## Requirement:
Omit the pictures. Print each entry below exactly.

== Provided records ==

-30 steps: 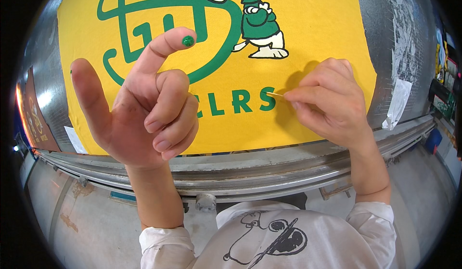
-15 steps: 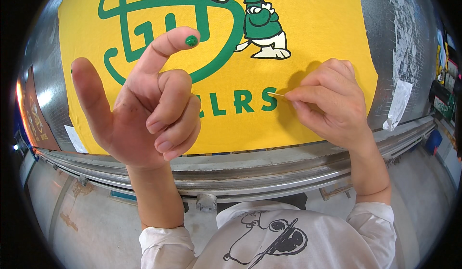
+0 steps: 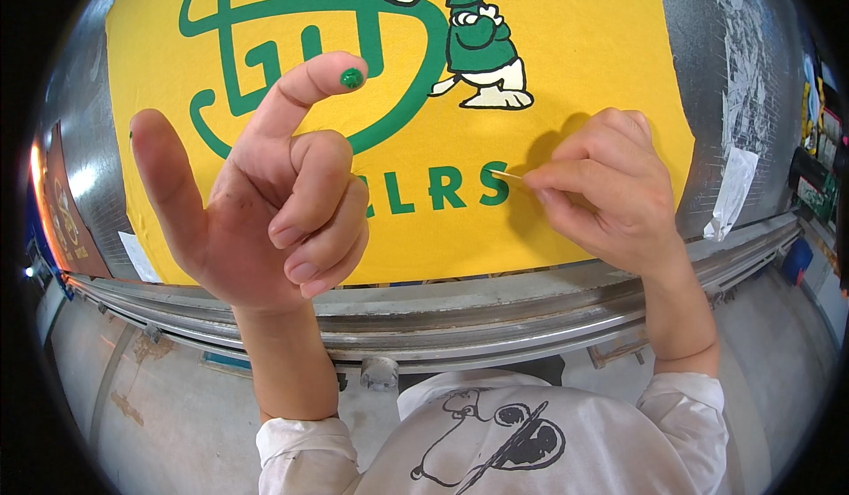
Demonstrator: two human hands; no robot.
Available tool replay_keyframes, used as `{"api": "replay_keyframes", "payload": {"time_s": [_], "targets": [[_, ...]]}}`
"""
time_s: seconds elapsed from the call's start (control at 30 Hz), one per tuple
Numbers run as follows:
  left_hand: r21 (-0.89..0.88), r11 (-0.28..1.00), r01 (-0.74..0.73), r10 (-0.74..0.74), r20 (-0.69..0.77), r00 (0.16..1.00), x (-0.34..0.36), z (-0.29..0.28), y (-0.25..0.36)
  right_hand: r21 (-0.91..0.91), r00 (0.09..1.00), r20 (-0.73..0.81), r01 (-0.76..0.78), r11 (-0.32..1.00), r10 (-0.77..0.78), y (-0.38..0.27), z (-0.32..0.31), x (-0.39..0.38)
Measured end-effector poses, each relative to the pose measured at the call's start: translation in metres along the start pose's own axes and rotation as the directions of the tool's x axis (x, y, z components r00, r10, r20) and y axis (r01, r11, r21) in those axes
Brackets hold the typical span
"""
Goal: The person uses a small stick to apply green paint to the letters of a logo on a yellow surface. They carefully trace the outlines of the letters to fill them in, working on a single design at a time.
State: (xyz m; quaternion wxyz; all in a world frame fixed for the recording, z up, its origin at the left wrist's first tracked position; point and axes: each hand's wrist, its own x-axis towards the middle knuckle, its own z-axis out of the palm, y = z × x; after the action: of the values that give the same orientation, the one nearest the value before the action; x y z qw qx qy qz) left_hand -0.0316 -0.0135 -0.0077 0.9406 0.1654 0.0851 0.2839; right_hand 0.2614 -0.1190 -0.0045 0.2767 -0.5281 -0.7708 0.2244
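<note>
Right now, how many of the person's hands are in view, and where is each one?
2. The left hand is raised over the yellow cloth, a green paint blob on its index fingertip. The right hand pinches a thin stick against the green print. None seems hidden.

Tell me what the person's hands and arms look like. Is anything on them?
Both hands are bare, no gloves. The left hand has a green paint blob on its index fingertip. The right hand shows none. White sleeves, pushed up, leave both forearms bare. No rings or watch show.
</note>
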Motion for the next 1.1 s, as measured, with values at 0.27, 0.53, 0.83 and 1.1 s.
{"api": "replay_keyframes", "payload": {"time_s": [0.27,0.53,0.83,1.1], "targets": [[-0.097,0.991,0.093,-0.106,-0.144,0.984,0.003,0.014,-0.014,0.133,0.996,-0.082,-0.023,0.991,0.034,0.001,-0.006,0.000],[-0.207,0.938,0.278,-0.312,-0.157,0.937,0.006,0.020,-0.027,0.144,0.968,-0.252,0.036,0.989,0.001,-0.009,-0.005,0.000],[-0.227,0.933,0.277,-0.319,-0.172,0.932,0.007,0.022,-0.031,0.135,0.976,-0.215,0.021,0.991,0.009,-0.007,-0.004,0.000],[-0.219,0.955,0.199,-0.230,-0.127,0.965,0.004,0.019,-0.025,0.152,0.980,-0.196,0.006,0.988,0.024,-0.007,-0.007,0.000]]}}
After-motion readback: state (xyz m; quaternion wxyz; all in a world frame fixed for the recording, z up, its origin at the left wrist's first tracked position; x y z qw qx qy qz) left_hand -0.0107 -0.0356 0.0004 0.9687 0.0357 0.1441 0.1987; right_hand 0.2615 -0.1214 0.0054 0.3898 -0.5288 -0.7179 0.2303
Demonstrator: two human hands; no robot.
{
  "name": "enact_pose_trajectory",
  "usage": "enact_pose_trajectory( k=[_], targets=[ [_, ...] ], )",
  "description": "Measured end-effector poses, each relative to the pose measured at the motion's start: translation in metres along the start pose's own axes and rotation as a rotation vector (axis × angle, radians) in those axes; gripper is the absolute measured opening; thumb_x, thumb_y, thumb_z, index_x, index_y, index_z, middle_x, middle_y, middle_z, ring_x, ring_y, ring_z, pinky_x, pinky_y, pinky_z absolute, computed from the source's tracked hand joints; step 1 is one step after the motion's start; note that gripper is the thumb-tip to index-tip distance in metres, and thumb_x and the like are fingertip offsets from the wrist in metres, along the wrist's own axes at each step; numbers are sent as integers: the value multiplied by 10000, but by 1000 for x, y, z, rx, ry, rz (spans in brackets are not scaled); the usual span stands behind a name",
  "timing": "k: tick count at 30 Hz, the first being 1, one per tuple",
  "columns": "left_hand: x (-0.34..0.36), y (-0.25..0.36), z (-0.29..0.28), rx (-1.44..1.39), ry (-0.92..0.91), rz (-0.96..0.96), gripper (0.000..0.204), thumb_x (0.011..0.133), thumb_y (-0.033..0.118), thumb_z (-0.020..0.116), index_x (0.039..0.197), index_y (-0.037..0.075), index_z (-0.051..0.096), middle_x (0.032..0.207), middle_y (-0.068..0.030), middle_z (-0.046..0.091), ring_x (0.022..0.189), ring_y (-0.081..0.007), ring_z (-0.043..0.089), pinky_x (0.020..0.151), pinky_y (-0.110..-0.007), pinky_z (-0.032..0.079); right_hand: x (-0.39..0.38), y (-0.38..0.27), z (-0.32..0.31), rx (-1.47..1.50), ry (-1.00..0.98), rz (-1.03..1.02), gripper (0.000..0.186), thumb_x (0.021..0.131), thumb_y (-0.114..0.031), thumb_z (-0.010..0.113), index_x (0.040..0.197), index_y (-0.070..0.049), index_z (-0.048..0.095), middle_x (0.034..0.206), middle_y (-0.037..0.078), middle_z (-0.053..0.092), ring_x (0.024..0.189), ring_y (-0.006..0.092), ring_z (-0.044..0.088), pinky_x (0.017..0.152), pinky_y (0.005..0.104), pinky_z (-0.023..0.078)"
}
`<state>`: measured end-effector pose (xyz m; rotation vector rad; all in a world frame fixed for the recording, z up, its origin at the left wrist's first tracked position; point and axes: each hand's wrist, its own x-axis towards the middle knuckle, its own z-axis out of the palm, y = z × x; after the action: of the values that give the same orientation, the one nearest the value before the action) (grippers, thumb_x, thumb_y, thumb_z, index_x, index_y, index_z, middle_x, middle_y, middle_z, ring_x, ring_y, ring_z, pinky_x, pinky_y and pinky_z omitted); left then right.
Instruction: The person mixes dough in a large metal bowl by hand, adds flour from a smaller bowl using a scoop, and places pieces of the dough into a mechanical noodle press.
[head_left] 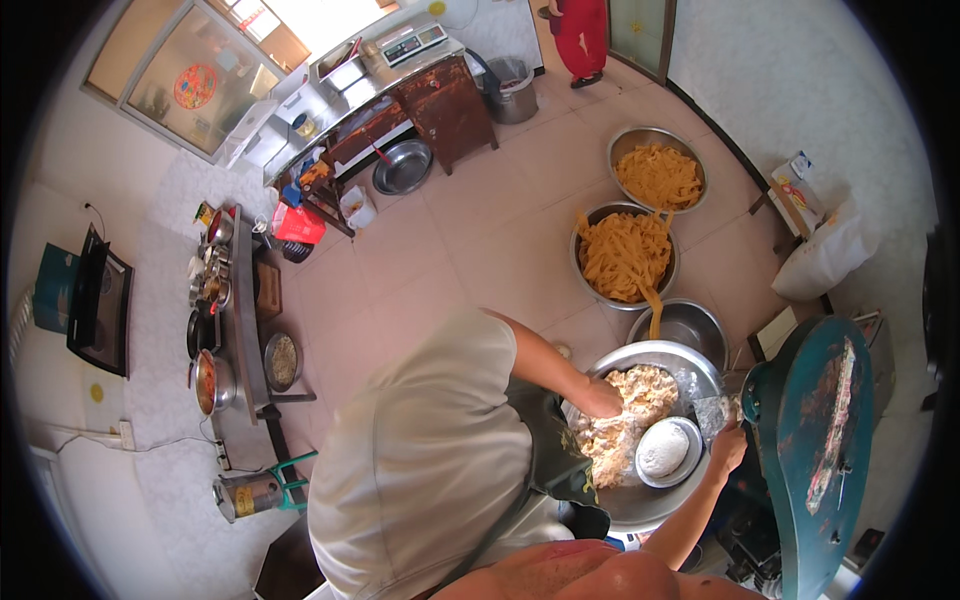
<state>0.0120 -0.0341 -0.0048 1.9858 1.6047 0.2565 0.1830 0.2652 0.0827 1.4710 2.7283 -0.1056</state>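
My left hand [601, 398] reaches into a large steel basin [640, 520], its fingers hidden in a clumpy, floury dough mixture [640, 388]. A smaller metal bowl of white flour [662, 450] sits inside the basin, to the right of the dough. My right hand [731, 447] is closed at the basin's right side, beside the green machine [810, 420]. It is against a flour-dusted, shiny piece [711, 414], and what the fingers hold is too small to make out.
Beyond the basin stand an unfilled steel basin [708, 325] and two basins of yellow dough strips [625, 255] [657, 175], one strip trailing over. A shelf with pots [240, 300] lines the left wall. A person in red trousers [580, 40] stands by the doorway.
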Motion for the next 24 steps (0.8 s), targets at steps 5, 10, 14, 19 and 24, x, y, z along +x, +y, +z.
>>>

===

## Answer space:
-30 steps: 
-15 steps: 
+0 steps: 
Demonstrator: two human hands; no robot.
Available tool replay_keyframes, used as `{"api": "replay_keyframes", "payload": {"time_s": [_], "targets": [[_, ...]]}}`
"""
time_s: seconds elapsed from the call's start (control at 30 Hz), one per tuple
Numbers run as follows:
  left_hand: r21 (-0.89..0.88), r11 (-0.28..1.00), r01 (-0.74..0.73), r10 (-0.74..0.74), r20 (-0.69..0.77), r00 (0.16..1.00), x (-0.34..0.36), z (-0.29..0.28), y (-0.25..0.36)
  right_hand: r21 (-0.91..0.91), r00 (0.09..1.00), r20 (-0.73..0.81), r01 (-0.76..0.78), r11 (-0.32..1.00), r10 (-0.77..0.78), y (-0.38..0.27), z (-0.32..0.31), x (-0.39..0.38)
Measured end-effector poses, each relative to the pose measured at the call's start: translation in metres along the start pose's own axes and rotation as the directions of the tool's x axis (x, y, z components r00, r10, r20) and y axis (r01, r11, r21) in those axes
Brackets hold the typical span
"""
Goal: The person uses a small stick to apply green paint to the letters of a logo on a yellow surface. They carefully trace the outlines of the letters to fill them in, working on a single design at a time.
State: (xyz m; quaternion wxyz; all in a world frame fixed for the recording, z up, its origin at the left wrist's first tracked position; point and axes: each hand's wrist, its own x-axis towards the middle knuckle, its own z-axis out of the palm, y = z × x; after the action: of the values that give the same orientation, the one nearest the value before the action; x y z qw qx qy qz) left_hand -0.0316 -0.0135 -0.0077 0.9406 0.1654 0.0851 0.2839; right_hand 0.2614 -0.1190 -0.0045 0.2767 -0.5281 -0.7708 0.2244
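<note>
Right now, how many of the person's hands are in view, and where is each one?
2. The left hand is raised over the yellow cloth, a green paint blob on its index fingertip. The right hand pinches a thin stick against the green print. None seems hidden.

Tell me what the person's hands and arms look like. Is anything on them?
Both hands are bare, no gloves. The left hand has a green paint blob on its index fingertip. The right hand shows none. White sleeves, pushed up, leave both forearms bare. No rings or watch show.
</note>
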Motion for the next 1.1 s, as measured, with values at 0.27, 0.53, 0.83 and 1.1 s.
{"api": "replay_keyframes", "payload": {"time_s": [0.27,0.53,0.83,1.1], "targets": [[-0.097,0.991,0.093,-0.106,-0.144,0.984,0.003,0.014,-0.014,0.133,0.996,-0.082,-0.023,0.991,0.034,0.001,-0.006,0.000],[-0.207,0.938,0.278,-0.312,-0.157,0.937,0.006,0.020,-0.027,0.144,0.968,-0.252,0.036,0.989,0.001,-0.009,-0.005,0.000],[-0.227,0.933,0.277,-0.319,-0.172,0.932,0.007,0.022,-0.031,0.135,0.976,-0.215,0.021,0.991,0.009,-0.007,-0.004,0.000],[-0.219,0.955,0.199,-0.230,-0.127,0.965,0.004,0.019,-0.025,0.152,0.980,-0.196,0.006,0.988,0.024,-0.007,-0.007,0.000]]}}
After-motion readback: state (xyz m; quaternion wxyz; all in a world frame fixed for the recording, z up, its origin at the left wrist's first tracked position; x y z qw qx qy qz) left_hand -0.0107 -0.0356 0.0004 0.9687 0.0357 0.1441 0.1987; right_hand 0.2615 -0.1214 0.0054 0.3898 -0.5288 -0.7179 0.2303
Demonstrator: two human hands; no robot.
{
  "name": "enact_pose_trajectory",
  "usage": "enact_pose_trajectory( k=[_], targets=[ [_, ...] ], )",
  "description": "Measured end-effector poses, each relative to the pose measured at the motion's start: translation in metres along the start pose's own axes and rotation as a rotation vector (axis × angle, radians) in those axes; gripper is the absolute measured opening; thumb_x, thumb_y, thumb_z, index_x, index_y, index_z, middle_x, middle_y, middle_z, ring_x, ring_y, ring_z, pinky_x, pinky_y, pinky_z absolute, computed from the source's tracked hand joints; step 1 is one step after the motion's start; note that gripper is the thumb-tip to index-tip distance in metres, and thumb_x and the like are fingertip offsets from the wrist in metres, along the wrist's own axes at each step; numbers are sent as integers: the value multiplied by 10000, but by 1000 for x, y, z, rx, ry, rz (spans in brackets are not scaled); the usual span stands behind a name",
  "timing": "k: tick count at 30 Hz, the first being 1, one per tuple",
  "columns": "left_hand: x (-0.34..0.36), y (-0.25..0.36), z (-0.29..0.28), rx (-1.44..1.39), ry (-0.92..0.91), rz (-0.96..0.96), gripper (0.000..0.204), thumb_x (0.011..0.133), thumb_y (-0.033..0.118), thumb_z (-0.020..0.116), index_x (0.039..0.197), index_y (-0.037..0.075), index_z (-0.051..0.096), middle_x (0.032..0.207), middle_y (-0.068..0.030), middle_z (-0.046..0.091), ring_x (0.022..0.189), ring_y (-0.081..0.007), ring_z (-0.043..0.089), pinky_x (0.020..0.151), pinky_y (-0.110..-0.007), pinky_z (-0.032..0.079); right_hand: x (-0.39..0.38), y (-0.38..0.27), z (-0.32..0.31), rx (-1.47..1.50), ry (-1.00..0.98), rz (-1.03..1.02), gripper (0.000..0.186), thumb_x (0.021..0.131), thumb_y (-0.114..0.031), thumb_z (-0.010..0.113), index_x (0.040..0.197), index_y (-0.070..0.049), index_z (-0.048..0.095), middle_x (0.034..0.206), middle_y (-0.037..0.078), middle_z (-0.053..0.092), ring_x (0.024..0.189), ring_y (-0.006..0.092), ring_z (-0.044..0.088), pinky_x (0.017..0.152), pinky_y (0.005..0.104), pinky_z (-0.023..0.078)"
}
`<state>`: measured end-effector pose (xyz m; rotation vector rad; all in a world frame fixed for the recording, z up, its origin at the left wrist's first tracked position; point and axes: each hand's wrist, its own x-axis towards the middle knuckle, its own z-axis out of the palm, y = z × x; after the action: of the values that give the same orientation, the one nearest the value before the action) (grippers, thumb_x, thumb_y, thumb_z, index_x, index_y, index_z, middle_x, middle_y, middle_z, ring_x, ring_y, ring_z, pinky_x, pinky_y and pinky_z omitted); left then right.
Instruction: The person mixes dough in a large metal bowl by hand, adds flour from a smaller bowl using a scoop, and places pieces of the dough into a mechanical noodle press.
[head_left] 
<state>0.0120 -0.0341 -0.0048 1.9858 1.6047 0.2565 0.1830 0.2652 0.0827 1.4710 2.7283 -0.1056</state>
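My left hand [601, 398] reaches into a large steel basin [640, 520], its fingers hidden in a clumpy, floury dough mixture [640, 388]. A smaller metal bowl of white flour [662, 450] sits inside the basin, to the right of the dough. My right hand [731, 447] is closed at the basin's right side, beside the green machine [810, 420]. It is against a flour-dusted, shiny piece [711, 414], and what the fingers hold is too small to make out.
Beyond the basin stand an unfilled steel basin [708, 325] and two basins of yellow dough strips [625, 255] [657, 175], one strip trailing over. A shelf with pots [240, 300] lines the left wall. A person in red trousers [580, 40] stands by the doorway.
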Motion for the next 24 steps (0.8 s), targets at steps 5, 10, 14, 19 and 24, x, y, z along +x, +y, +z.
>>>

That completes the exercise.